When the line with "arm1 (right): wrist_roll" is reached, include it and stop; before that, copy each line of the listing exactly from the first.
###
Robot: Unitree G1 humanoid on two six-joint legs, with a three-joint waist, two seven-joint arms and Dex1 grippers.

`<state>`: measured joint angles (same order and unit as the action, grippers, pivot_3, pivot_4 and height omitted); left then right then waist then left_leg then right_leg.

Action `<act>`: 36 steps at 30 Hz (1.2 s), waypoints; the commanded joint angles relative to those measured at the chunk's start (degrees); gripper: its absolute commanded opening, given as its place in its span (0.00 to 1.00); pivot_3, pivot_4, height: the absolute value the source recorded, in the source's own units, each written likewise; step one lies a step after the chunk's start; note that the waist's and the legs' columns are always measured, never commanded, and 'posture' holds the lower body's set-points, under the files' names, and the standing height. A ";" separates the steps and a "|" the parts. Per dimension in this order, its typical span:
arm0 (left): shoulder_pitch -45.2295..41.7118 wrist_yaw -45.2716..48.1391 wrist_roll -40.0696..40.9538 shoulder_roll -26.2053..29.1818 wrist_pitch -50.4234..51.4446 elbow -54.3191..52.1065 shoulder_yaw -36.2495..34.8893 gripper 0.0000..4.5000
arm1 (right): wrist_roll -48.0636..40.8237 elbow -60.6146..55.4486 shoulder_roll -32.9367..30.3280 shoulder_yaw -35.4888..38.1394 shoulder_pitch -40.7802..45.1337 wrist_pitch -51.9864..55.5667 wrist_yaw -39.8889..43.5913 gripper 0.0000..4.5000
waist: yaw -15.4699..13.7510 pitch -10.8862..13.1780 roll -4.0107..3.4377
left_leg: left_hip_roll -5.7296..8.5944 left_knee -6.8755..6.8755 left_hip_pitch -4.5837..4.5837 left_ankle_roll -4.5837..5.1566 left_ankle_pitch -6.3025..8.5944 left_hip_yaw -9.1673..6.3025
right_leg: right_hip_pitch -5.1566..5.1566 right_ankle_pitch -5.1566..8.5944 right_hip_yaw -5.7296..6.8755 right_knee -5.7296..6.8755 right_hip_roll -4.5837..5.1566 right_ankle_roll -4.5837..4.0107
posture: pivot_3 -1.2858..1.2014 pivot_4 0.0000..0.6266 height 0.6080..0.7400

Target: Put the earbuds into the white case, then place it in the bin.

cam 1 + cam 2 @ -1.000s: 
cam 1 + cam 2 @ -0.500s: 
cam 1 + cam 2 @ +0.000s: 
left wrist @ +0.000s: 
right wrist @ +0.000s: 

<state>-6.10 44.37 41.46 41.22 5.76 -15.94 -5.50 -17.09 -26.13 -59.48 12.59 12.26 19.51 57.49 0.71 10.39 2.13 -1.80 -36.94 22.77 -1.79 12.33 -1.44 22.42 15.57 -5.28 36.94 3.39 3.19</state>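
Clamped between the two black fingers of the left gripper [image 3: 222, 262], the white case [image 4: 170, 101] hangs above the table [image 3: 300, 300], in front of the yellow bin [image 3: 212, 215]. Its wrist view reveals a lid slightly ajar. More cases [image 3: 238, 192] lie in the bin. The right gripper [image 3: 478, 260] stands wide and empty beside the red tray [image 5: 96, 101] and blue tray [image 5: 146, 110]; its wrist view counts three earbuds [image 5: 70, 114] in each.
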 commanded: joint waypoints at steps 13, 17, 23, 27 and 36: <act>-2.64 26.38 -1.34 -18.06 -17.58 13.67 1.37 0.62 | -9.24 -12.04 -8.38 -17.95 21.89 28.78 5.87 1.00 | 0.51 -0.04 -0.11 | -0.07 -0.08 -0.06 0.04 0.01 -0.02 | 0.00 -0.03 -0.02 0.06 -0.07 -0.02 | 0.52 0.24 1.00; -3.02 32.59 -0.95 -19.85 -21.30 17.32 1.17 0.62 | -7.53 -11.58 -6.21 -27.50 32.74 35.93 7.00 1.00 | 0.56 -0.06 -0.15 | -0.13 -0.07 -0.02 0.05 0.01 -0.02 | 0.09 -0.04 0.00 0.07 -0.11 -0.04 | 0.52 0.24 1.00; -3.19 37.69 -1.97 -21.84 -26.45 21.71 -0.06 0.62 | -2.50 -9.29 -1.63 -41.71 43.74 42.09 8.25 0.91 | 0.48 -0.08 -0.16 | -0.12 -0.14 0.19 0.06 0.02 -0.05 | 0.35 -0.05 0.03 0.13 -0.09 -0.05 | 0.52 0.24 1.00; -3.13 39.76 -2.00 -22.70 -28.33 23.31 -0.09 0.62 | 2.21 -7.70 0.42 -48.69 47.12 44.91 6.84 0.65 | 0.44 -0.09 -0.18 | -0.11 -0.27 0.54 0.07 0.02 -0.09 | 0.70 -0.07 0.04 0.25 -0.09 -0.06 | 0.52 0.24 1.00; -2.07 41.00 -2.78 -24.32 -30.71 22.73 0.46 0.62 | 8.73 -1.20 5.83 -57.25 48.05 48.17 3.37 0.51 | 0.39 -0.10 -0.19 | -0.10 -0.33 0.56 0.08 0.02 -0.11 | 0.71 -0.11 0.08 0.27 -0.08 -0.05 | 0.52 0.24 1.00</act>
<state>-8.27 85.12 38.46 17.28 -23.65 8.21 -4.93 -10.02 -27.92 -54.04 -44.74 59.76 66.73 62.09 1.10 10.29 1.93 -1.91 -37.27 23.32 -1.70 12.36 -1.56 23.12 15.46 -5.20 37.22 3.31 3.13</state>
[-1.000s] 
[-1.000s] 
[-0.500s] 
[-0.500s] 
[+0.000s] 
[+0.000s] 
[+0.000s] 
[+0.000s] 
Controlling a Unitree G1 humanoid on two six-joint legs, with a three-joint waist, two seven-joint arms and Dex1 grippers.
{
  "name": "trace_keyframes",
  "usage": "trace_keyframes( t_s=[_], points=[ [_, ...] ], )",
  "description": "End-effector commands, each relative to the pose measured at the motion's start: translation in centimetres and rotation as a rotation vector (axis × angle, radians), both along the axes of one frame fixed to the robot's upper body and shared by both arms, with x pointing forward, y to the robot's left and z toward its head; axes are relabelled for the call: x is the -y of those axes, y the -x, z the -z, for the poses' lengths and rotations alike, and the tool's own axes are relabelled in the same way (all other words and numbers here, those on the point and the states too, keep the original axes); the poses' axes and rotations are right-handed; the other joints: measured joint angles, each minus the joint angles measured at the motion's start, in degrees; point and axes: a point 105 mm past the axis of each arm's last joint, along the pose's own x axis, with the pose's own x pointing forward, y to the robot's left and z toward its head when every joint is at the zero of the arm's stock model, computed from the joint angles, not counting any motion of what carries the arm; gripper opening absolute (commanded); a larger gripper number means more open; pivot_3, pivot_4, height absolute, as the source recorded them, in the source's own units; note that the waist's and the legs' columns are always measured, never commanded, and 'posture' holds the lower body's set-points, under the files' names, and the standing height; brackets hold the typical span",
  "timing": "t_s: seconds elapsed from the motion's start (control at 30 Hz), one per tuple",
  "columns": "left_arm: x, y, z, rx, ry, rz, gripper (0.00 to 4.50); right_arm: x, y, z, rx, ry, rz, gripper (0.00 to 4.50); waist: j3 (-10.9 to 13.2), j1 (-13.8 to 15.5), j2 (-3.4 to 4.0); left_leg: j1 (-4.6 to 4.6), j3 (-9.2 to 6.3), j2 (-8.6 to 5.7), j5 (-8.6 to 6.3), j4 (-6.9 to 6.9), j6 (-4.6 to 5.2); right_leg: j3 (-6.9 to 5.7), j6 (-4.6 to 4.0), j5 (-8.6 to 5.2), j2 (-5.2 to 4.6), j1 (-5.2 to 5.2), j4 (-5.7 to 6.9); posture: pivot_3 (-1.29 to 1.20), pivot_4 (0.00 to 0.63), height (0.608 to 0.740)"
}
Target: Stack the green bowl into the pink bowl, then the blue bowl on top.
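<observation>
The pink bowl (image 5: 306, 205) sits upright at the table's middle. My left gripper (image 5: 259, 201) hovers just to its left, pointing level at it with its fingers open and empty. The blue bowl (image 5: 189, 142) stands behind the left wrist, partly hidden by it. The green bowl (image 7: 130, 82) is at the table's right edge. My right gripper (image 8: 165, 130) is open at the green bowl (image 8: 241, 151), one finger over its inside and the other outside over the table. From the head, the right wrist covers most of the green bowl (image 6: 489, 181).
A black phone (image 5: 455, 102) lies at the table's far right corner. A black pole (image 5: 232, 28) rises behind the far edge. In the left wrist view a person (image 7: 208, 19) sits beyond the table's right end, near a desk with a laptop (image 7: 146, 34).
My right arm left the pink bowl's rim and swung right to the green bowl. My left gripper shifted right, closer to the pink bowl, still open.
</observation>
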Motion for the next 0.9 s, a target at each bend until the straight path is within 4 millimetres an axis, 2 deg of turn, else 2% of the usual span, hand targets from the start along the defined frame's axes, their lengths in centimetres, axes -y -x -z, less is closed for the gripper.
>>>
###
**Completed task**
Robot: Unitree G1 humanoid on two six-joint legs, with a three-joint waist, two seven-joint arms and Dex1 grippers.

`<state>`: measured joint angles (same order and unit as the action, grippers, pivot_3, pivot_4 and height omitted); left then right then waist then left_leg then right_leg.

Action `<act>`: 36 steps at 30 Hz (1.2 s), waypoints; the commanded joint angles relative to those measured at the chunk's start (degrees); gripper: its absolute commanded opening, given as its place in its span (0.00 to 1.00); pivot_3, pivot_4, height: the absolute value the source recorded, in the source's own units, each written likewise; step one lies a step after the chunk's start; note that the waist's and the legs' columns are always measured, never commanded, and 'posture' holds the lower body's set-points, under the files' names, and the standing height. A ";" separates the steps and a "|" the parts. Per dimension in this order, its typical span:
arm0 (left): shoulder_pitch -45.2295..41.7118 wrist_yaw -45.2716..48.1391 wrist_roll -40.0696..40.9538 shoulder_roll -26.2053..29.1818 wrist_pitch -50.4234..51.4446 elbow -54.3191..52.1065 shoulder_yaw -36.2495..34.8893 gripper 0.0000..4.5000
arm1 (right): wrist_roll -48.0636..40.8237 elbow -60.6146..55.4486 shoulder_roll -32.9367..30.3280 shoulder_yaw -35.4888..38.1394 shoulder_pitch -40.7802..45.1337 wrist_pitch -51.9864..55.5667 wrist_yaw -39.8889..43.5913 gripper 0.0000..4.5000

This exercise is done.